Fujiwara Takashi, Miyata Toyohisa, Tokumasu Hironobu, Gemba Hiroko, Fukuoka Toshio
Department of Otolaryngology Head and Neck surgery Kurashiki Central Hospital Kurashiki Okayama Japan.
Department of Pediatrics Ehime University Hospital Shitsukawa To-on city Ehime Japan.
Acute Med Surg. 2016 Nov 10;4(2):190-197. doi: 10.1002/ams2.256. eCollection 2017 Apr.
To assess the diagnostic performance of lateral radiograph of the neck for supraglottitis in adults and children.
Electronic database searches (including PubMed, EMBASE, CINAHL, Web of Science, and WHO International Clinical Trials Registry Platform) were carried out through July 2014. Citations of included studies and recent narrative reviews were searched. Studies that compared lateral radiograph of the neck with a reference standard of direct/indirect laryngoscopy were included. Two reviewers independently assessed the methodological quality of included studies by Quality Assessment of Diagnostic Accuracy Studies 2 (QUADAS-2).

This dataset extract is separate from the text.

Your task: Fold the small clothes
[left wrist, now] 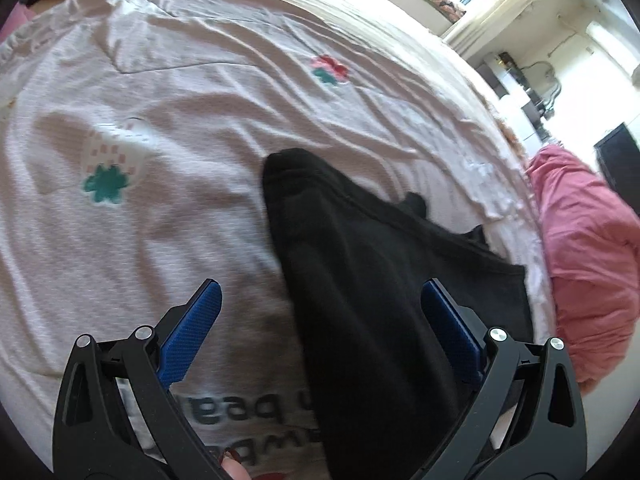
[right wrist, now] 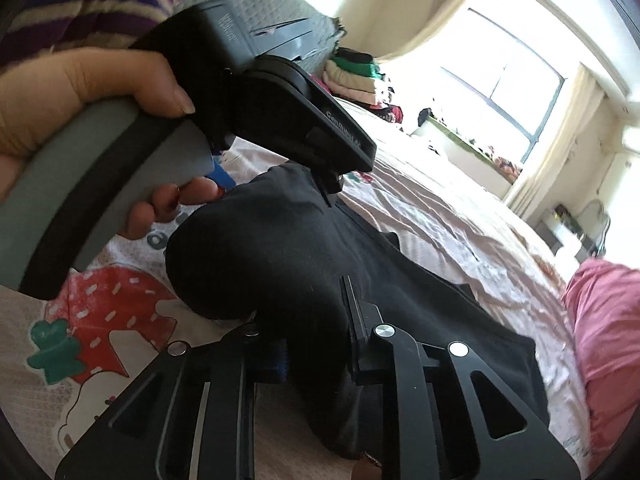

Of 2,088 potentially relevant citations, two single-gate (cohort) studies and six two-gate (case-control) studies were identified. These included studies of design are at the moderate or high risk of bias in QUADAS-2. The pooled sensitivity from bivariate random-effects regression was 92.9% (95% confidence interval [CI], 88.5-95.9%) and the pooled specificity was 89.2% (95% CI, 85.9-91.9%), but the diagnostic value would be overestimated because of selection bias in the six two-gate studies. The sensitivity and specificity of the single-gate studies were 100.0% (95% CI, 92.2-100.0%) and 30.6% (95% CI, 15.5-35.6%) in children and 81.0% (95% CI, 78.2-93.2%) and 85.7% specificity (95% CI, 78.2-93.2%) in adults.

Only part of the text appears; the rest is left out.